Bell, of course, acceded. The year was 1970, and America’s first family of gospel had already been together for two decades. They had joined Stax two years earlier, but not reached their full potential. “The involvement became spiritual,” Bell says, “because I knew the Staples going back to my days in radio in Arkansas. They became my pulpit.”

“I’ll Take You There” was a highly personal sermon. Bell’s younger brother had died, his third sibling to perish by the gun, and the Stax chief went home to Little Rock. Last respects paid, the casket buried, Bell returned to his parents’ house and walked to the backyard. “My father had a yellow school bus he used to use to haul cotton choppers and cotton pickers in his younger years, and it was his little keepsake.

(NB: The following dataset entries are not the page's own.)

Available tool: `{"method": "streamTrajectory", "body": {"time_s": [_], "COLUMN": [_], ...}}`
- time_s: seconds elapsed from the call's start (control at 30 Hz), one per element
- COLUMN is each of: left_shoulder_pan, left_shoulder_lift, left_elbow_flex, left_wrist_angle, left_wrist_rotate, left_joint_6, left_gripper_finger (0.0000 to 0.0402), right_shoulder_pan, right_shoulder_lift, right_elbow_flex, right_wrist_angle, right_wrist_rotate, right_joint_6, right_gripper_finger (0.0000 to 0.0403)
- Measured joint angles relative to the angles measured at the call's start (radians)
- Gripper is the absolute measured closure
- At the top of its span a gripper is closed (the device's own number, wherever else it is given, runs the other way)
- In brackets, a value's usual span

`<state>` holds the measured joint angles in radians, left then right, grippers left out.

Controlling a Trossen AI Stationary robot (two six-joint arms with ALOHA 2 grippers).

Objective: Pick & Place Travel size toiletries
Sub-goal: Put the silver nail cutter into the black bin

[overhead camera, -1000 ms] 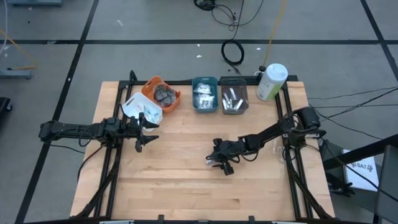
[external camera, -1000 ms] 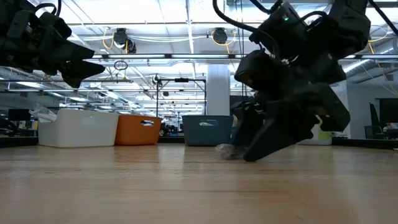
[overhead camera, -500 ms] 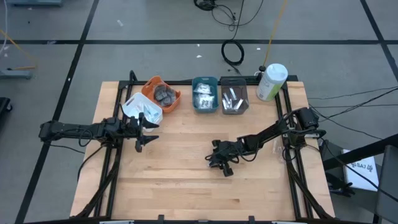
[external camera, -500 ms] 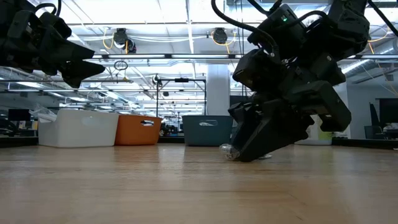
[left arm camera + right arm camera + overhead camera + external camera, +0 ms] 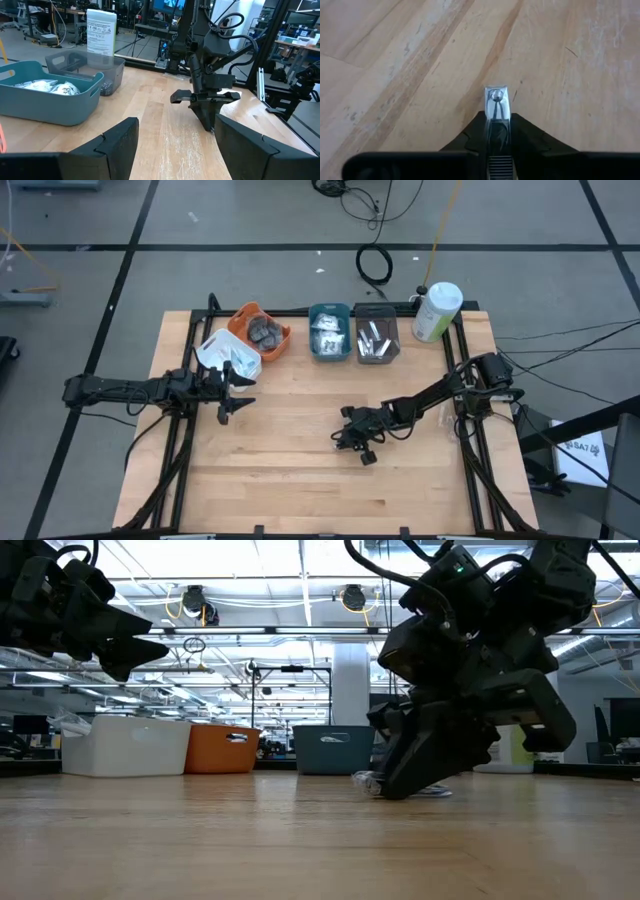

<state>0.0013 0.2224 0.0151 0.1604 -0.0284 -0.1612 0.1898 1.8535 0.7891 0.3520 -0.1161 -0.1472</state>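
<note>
A small silver toiletry item, narrow and flat with a round rivet at its free end, lies on the wooden table near the middle. My right gripper is shut on it and slants down to the tabletop; the low view shows this gripper with the item's shiny end poking out. My left gripper hangs open and level above the table's left side, beside the white bin, with nothing between its fingers. My right gripper pinches the silver item by its two long sides between its two fingers. The fingers come slanting down from the table's right side and lie along the item. Its free end sticks out past the fingertips, low at the tabletop.
Along the far edge stand a white bin, an orange bin with dark discs, a teal bin with white packets and a grey bin with silver items. A big white-and-green bottle stands at the far right corner.
My right gripper has stayed in place and shut its fingers on the silver item, which has been drawn in between them on the tabletop.
</note>
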Motion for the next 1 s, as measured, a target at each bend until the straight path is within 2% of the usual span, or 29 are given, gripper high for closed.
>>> {"method": "streamTrajectory", "body": {"time_s": [0.2, 0.5, 0.67, 1.0], "left_shoulder_pan": [0.0, 0.0, 0.0, 0.0], "left_shoulder_lift": [0.0, 0.0, 0.0, 0.0], "left_elbow_flex": [0.0, 0.0, 0.0, 0.0], "left_wrist_angle": [0.0, 0.0, 0.001, -0.001], "left_wrist_rotate": [0.0, 0.0, 0.0, 0.0], "left_joint_6": [0.0, 0.0, 0.0, 0.0], "left_gripper_finger": [0.0147, 0.0146, 0.0146, 0.0146], "right_shoulder_pan": [-0.003, -0.007, -0.013, -0.066], "right_shoulder_lift": [-0.091, -0.293, -0.398, -0.581], "right_elbow_flex": [-0.006, -0.005, -0.063, -0.363], "right_wrist_angle": [-0.044, -0.147, -0.136, 0.188], "right_wrist_rotate": [-0.003, -0.016, -0.018, -0.019], "right_joint_6": [0.002, 0.003, 0.005, 0.119], "right_gripper_finger": [0.0343, 0.0352, 0.0351, 0.0352]}}
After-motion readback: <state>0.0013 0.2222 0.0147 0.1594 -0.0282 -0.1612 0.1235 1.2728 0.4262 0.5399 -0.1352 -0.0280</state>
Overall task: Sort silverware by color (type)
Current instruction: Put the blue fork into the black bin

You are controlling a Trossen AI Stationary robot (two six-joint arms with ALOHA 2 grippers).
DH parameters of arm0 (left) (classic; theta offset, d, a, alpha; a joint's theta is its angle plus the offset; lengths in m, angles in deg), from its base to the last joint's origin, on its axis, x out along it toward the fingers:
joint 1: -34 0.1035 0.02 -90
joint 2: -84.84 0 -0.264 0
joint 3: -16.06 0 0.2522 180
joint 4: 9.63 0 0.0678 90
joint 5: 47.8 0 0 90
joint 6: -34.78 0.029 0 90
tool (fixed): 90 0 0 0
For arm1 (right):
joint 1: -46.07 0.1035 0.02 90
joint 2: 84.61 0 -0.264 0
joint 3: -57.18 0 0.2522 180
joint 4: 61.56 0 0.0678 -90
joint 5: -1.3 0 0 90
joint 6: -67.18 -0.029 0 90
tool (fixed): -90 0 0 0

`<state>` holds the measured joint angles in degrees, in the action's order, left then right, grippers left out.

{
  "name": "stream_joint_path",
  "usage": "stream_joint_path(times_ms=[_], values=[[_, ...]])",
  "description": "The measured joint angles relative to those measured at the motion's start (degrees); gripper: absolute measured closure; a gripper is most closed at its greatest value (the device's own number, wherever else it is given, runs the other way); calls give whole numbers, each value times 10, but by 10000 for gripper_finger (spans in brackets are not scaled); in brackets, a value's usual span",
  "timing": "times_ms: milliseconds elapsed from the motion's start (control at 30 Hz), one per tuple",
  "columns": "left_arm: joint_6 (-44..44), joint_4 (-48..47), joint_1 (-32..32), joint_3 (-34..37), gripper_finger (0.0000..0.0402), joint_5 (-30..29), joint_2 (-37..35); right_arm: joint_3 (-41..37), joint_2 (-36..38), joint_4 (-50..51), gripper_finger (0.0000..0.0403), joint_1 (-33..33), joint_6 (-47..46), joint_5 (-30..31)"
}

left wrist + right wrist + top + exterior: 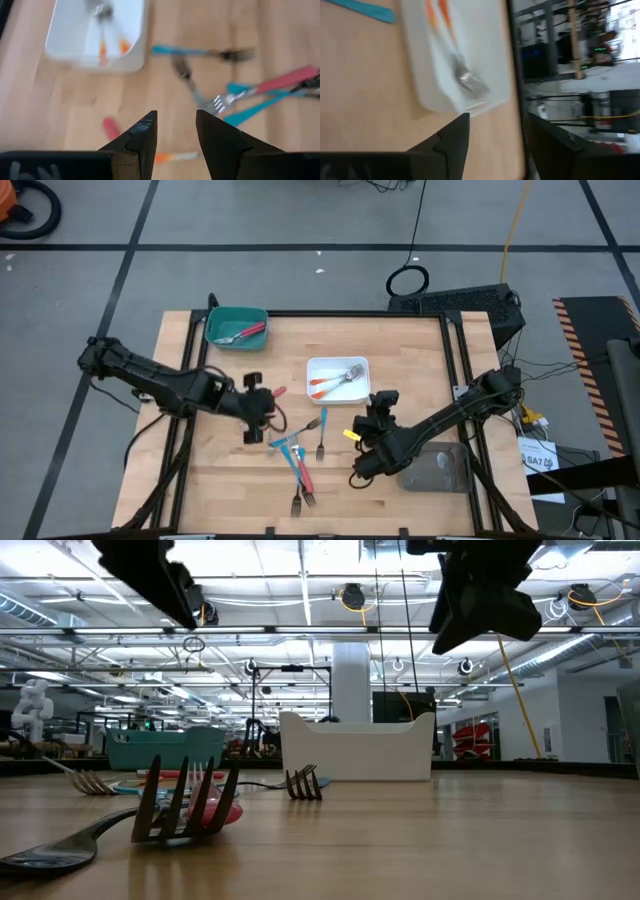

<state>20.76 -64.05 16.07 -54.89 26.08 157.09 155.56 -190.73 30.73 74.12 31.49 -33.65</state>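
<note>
Left gripper (175,137) over forks (298,460) on counter (420,350), fingers apart, empty. Right gripper (495,132) beside white tray (338,379), fingers wide, empty.

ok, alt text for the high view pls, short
Two dark arms reach over a wooden table; the left hand and right hand flank a loose pile of forks with blue, red and orange handles, both hands empty. A white tray holds orange-handled forks, a teal tray a red-handled one, and a grey tray sits under the right arm.
</note>
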Motion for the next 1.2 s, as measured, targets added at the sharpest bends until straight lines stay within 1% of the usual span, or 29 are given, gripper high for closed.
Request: stream_joint_path(times_ms=[100, 167, 267, 333, 400, 600, 700, 767, 900, 1067, 1200], values=[[-2, 31, -44, 1, 257, -30, 22, 0, 0, -47, 222, 4, 11, -33], [0, 71, -72, 0, 257, -54, 46, 0, 0, -82, 222, 8, 22, -55], [29, 98, -101, 1, 257, -55, 75, 0, 0, -140, 222, 14, 39, -81], [32, 129, -113, -1, 257, -51, 96, 0, 0, -178, 222, 18, 49, -98], [20, 121, -125, 1, 257, -50, 109, 0, 0, -221, 222, 23, 58, -117], [-19, 152, -140, 0, 257, -49, 152, 0, 0, -344, 222, 38, 81, -193], [-33, 167, -142, 1, 257, -48, 170, 0, 0, -390, 222, 48, 84, -220], [-36, 203, -143, 0, 257, -48, 186, 0, 0, -405, 222, 57, 86, -223], [-27, 256, -145, 0, 257, -48, 217, 0, 0, -406, 222, 72, 85, -223], [-25, 304, -146, 0, 257, -48, 254, 0, 0, -395, 222, 88, 68, -223], [-4, 328, -146, 0, 256, -50, 273, 0, 0, -390, 222, 99, 60, -223]])
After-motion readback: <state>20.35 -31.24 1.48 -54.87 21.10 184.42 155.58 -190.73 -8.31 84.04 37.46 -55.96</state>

“I went back and sat on the front fender, and as I was sitting there, in my mind I heard bass, piano, guitar, and I heard: I know a place/Ain’t nobody worried/Ain’t nobody crying/Ain’t no smiling faces/Lying to the races. All of that came at one time, sitting there on that bus. And I proceeded to cry.”

By his own admission, Bell became obsessed with making the song work. He turned first to musicians at the Muscle Shoals Sound studios, his team for the Staples sessions: Barry Beckett on keyboards, David Hood on bass, Roger Hawkins on drums, Jimmy Johnson on guitar. “I sat there with Barry and all of the guys, and hummed out these parts. We ended up with about 30 minutes on tape.”

Next, the Stax boss travelled to Chicago to see Mavis Staples. “We sat on her living room floor, with me pounding out, showing her where that beat was and where I was phrasing it. She started doing it, and adding her bits as it evolved.

“We went in the studio and put it down with her, then used Cleotha, Yvonne and Mavis to do the background, and Mavis did Pops’ part in the background.” Later, too, the elder Staple’s tremulous guitar solo was overdubbed, together with the stacked horns of Ben Cauley and the Barkays. “And Terry Manning put harmonica down from beginning to end,” Bell notes, “but we just used that little taste in there.”

The author of “I’ll Take You There” remains convinced that it was written through him, not by him. “If you play the record,” declares Bell, “stand and look out your window. Look at the trees blowing and the birds and life moving. You’ll find that everything’s in time with it, and it’s in time with everything. Strike a match and watch — it’s all in time.”

Nineteen years later, in December 1991, Mavis Staples returned, figuratively, to the place where Al Bell received his inspiration. She was guest vocalist on a new version of “I’ll Take You There” by BeBe & CeCe Winans, from America’s newest family of gospel music. Strike another match.